Ich glaube, die Leute haben damit weniger Probleme als einige Produzenten. Mir hat tatsächlich schon mal eine Produzentin gesagt: „Wolfgang, du bist ein toller Schauspieler, aber ich werde dich nie besetzen, weil du für alle Jo Gerner bist.“ Ich glaube, damit unterschätzen die Produzenten das Publikum – und ich bin sicher, meine Kollegen in festen Rollen würden das unterschreiben. Horst Tappert, der den Derrick gespielt hat, hat auch andere Rollen gespielt – und das hervorragend. Ich bin sicher, der Zuschauer denkt im ersten Moment „Oh, das ist ja Jo Gerner“, dann sieht er, dass man eine andere Rolle spielt, lässt sich drauf ein und vergisst Gerner.

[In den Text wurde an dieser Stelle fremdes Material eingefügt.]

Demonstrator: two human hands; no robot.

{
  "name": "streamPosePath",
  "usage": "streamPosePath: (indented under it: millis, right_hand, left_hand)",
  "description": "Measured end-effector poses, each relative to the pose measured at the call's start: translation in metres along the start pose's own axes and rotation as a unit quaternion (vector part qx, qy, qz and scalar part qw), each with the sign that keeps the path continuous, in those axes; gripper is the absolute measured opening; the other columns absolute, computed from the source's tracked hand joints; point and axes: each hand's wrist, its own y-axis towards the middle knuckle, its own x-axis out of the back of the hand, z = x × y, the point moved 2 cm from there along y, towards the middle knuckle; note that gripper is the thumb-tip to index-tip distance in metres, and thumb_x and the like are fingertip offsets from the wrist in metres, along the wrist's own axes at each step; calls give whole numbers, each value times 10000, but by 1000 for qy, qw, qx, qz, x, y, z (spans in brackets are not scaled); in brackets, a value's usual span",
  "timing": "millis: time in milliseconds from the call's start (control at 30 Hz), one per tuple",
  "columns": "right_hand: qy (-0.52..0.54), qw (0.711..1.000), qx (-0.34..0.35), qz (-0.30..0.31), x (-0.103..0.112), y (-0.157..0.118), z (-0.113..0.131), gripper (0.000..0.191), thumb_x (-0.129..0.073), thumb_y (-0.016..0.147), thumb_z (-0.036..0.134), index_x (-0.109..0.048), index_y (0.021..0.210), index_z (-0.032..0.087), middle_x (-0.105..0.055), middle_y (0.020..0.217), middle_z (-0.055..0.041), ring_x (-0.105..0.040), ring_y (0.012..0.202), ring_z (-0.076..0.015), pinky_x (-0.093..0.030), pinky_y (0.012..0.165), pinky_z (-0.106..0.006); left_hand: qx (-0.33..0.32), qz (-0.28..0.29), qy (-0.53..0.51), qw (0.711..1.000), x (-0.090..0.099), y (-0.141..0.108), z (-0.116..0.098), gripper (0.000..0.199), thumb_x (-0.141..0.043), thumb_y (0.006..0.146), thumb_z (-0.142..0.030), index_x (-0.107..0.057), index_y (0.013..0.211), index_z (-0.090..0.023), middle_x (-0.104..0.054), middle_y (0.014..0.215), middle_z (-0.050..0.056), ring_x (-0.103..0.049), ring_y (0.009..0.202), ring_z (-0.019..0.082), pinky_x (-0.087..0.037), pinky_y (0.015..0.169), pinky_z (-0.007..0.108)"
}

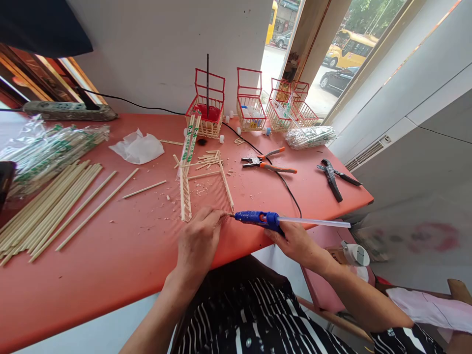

Sie sind Freimaurer – und sprechen darüber. Was begeistert Sie an dem Bund?

Mich begeistert, dass die Freimaurerei die Werte hochhält, die mein Vater mir als Kind vermittelt hat: anderen Menschen vorurteilsfrei entgegenzutreten und Humanismus zu leben. Es geht nicht um Religionen oder irgendetwas anderes, sondern um den Menschen selbst – und den muss man erstmal kennenlernen. Wenn sich dann herausstellt, dass er ein Arschloch ist, dann, weil er ein menschliches Arschloch ist, und nicht, weil er Jude, Moslem, Christ oder sonst etwas ist. Die Freimaurer wollen weg von den Doktrinen und haben sich Freiheit, Gleichheit, Brüderlichkeit, Humanismus und Toleranz auf ihre Fahnen geschrieben. Deshalb fühle ich mich dort so wohl.